I don’t think this transition would have been this smooth if our family hadn’t always been open about things financial. When I was a young adult and on my own, my parents and I made arrangements like being co-signers on safe deposit boxes, making out power of attorneys for each other, etc. I was unmarried at that point, so I needed the back up. In their case, they were retired and felt it was prudent just in case. My sister was married and much further away geographically, so she was not included in this process, but for practical reasons rather than anything personal.

My mother had also always enjoyed reading economics and finance along with many other things throughout her lifetime. So as I entered a career in finance, we had many conversations about what was happening in the economy and the world (that is one of the benefits of an interest in “the dismal science”—it truly is a window on the world). When she acquired a small inheritance from her parents (her share of the dairy farm they had run through the Depression), she invested. Some ideas were hers, some we shared. She did very well, especially for someone largely self-taught. But then she had always been bright. She had graduated from high school by age 16, was pre-med until money ran out in the Depression, and then worked as a drafter on plans for bomber planes in World War II. She even had plans at one point to take flying lessons. Then she married my father, all the men came home from the war, and the fifties happened. She took on her role at home faithfully, but did not get the opportunity to return to school. She was always the practical one who could stretch a dollar a bit further, and figure out a way to get my sister and me through private college, debt-free. She played that lynch-pin role in the family.

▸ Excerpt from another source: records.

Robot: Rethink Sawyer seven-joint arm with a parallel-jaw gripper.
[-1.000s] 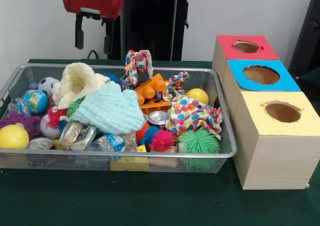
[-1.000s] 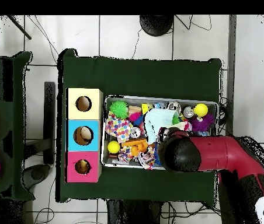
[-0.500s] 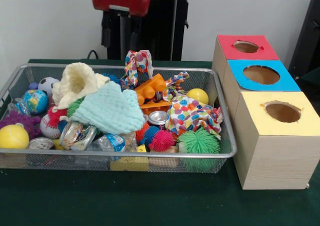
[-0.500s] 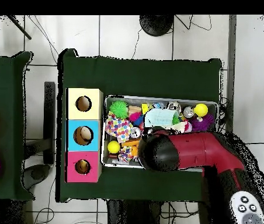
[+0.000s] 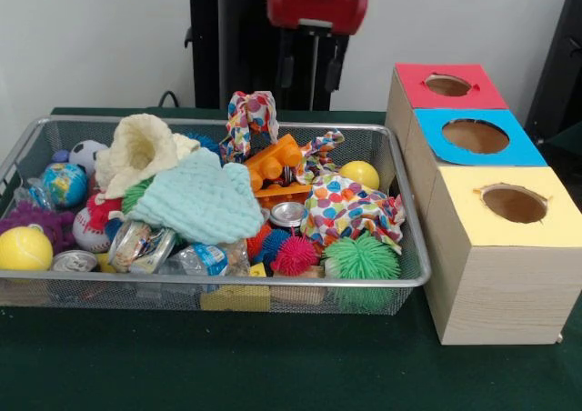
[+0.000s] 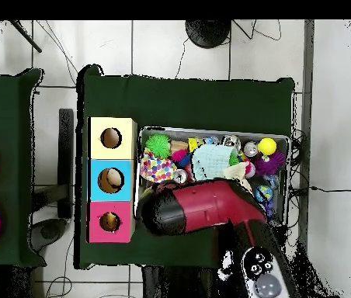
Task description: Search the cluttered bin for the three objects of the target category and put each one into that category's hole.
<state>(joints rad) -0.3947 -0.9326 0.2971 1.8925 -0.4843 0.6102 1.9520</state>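
Observation:
My gripper (image 5: pixel 309 73) hangs high behind the wire bin (image 5: pixel 227 279), above its back right part, open and holding nothing. The bin is heaped with toys: an orange block (image 5: pixel 273 161), a yellow ball (image 5: pixel 360 174), a mint cloth (image 5: pixel 202 202), a cream cloth (image 5: pixel 136 147), a spotted cloth (image 5: pixel 350 206), a tin can (image 5: pixel 288 215) and a green spiky ball (image 5: pixel 361 258). To the right stand the red box (image 5: pixel 409 84), blue box (image 5: pixel 427 138) and yellow box (image 5: pixel 509 247), each with a round hole. In the overhead view the arm (image 6: pixel 202 208) covers the bin's near left corner.
More toys lie at the bin's left end: a yellow ball (image 5: pixel 25 248), a baseball (image 5: pixel 89 231), a globe ball (image 5: pixel 64 184) and a purple fuzzy toy (image 5: pixel 32 218). Dark green cloth (image 5: pixel 273 365) covers the table. The boxes (image 6: pixel 110 180) touch the bin's side.
The arm has swung across the back of the bin toward the boxes, from the left end to the right part. The gripper stays open and empty. Nothing in the bin moved.

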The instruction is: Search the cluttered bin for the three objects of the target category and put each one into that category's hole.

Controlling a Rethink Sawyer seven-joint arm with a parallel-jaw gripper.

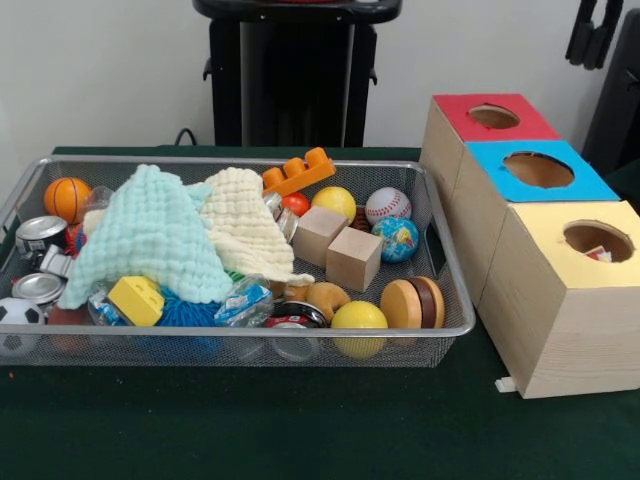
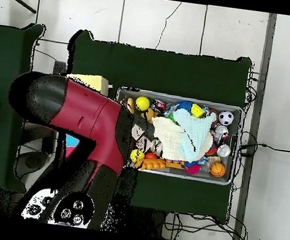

But now we must play that role for her. So far, our family plan has been for my sister, now widowed and retired,  to move back to our home town. She will be there to help, but mom is still independent in her own home at this point. I have taken over the finances. The agency arrangement takes care of her stocks and mutual funds. Mom felt OK taking care of her banking, but on a prior trip we had arranged on-line banking, so that I can tell if bills are getting paid. She just lets her CDs roll over at the local banks, as she has enough to live on without shopping around for the best rate. This is perhaps not optimal, but it lets her feel she has enough control of finances. The power of attorney is still there just in case. So far, my sister is offering mostly transportation and company as her care giving. But as mom’s aging progresses, I can tell we will return to the local resources I have researched in the past. We may need to call a geriatric care specialist and establish a way for my mother’s doctor to communicate with my sister (necessary with privacy laws).

The goal is for mom to remain as independent as she can as long as she can. And aside from the practical issues, the main goal will be to gather as a family as often as possible.